**Exercise:** Could the data below be copied exactly, minus the pictures?

==================================================

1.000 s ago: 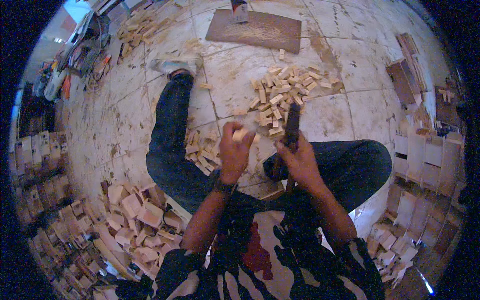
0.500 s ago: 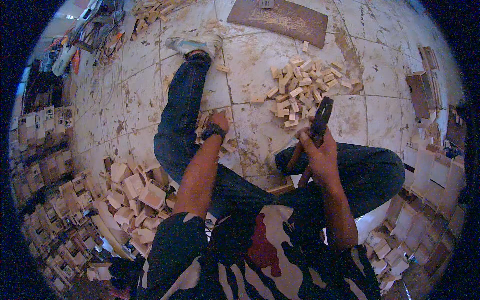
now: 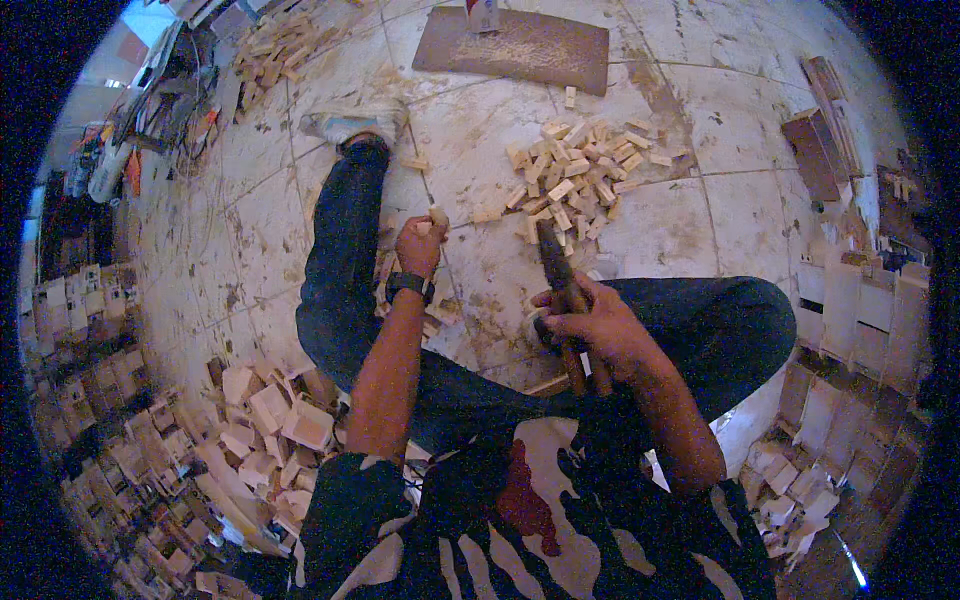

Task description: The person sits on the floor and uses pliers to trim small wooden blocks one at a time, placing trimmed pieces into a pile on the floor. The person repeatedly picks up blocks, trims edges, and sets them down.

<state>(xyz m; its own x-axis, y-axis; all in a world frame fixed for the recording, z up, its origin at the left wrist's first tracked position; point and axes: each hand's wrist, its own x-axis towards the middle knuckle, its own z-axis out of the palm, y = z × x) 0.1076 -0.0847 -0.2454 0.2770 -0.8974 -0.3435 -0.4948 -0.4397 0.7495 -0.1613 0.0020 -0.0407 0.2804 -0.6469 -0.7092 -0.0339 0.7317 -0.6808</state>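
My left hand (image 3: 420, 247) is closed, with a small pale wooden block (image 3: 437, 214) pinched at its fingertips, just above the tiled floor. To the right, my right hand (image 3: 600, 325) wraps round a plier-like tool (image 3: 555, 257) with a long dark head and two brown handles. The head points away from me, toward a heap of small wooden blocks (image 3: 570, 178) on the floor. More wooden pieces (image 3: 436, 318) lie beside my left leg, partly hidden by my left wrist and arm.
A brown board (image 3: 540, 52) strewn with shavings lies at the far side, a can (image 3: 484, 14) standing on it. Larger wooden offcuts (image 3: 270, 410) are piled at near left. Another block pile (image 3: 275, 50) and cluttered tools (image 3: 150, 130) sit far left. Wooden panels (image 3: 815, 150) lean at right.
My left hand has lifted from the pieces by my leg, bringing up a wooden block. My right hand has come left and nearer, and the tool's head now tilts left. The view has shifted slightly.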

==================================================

**Task output:**
1.000 s ago: 
0.500 s ago: 
now: 

Task description: The person sits on the floor and uses pliers to trim small wooden blocks one at a time, placing trimmed pieces into a pile on the floor. The person repeatedly picks up blocks, trims edges, and sets them down.

<state>(xyz m; its own x-axis, y-axis; all in a world frame fixed for the recording, z up, its origin at the left wrist's first tracked position; point and axes: each hand's wrist, its own x-axis towards the middle knuckle, its own z-axis out of the palm, y = z × x) 0.1076 -0.0847 -0.2454 0.2770 -0.8974 -0.3435 -0.4948 -0.4397 0.7495 -0.1613 0.0020 -0.0407 0.2804 -0.6469 -0.7092 -0.0339 0.7317 -0.6808</state>
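My left hand (image 3: 420, 247) is closed, with a small pale wooden block (image 3: 437, 214) pinched at its fingertips, just above the tiled floor. To the right, my right hand (image 3: 600, 325) wraps round a plier-like tool (image 3: 555, 257) with a long dark head and two brown handles. The head points away from me, toward a heap of small wooden blocks (image 3: 570, 178) on the floor. More wooden pieces (image 3: 436, 318) lie beside my left leg, partly hidden by my left wrist and arm.
A brown board (image 3: 540, 52) strewn with shavings lies at the far side, a can (image 3: 484, 14) standing on it. Larger wooden offcuts (image 3: 270, 410) are piled at near left. Another block pile (image 3: 275, 50) and cluttered tools (image 3: 150, 130) sit far left. Wooden panels (image 3: 815, 150) lean at right.
My left hand has lifted from the pieces by my leg, bringing up a wooden block. My right hand has come left and nearer, and the tool's head now tilts left. The view has shifted slightly.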

The exercise is now done.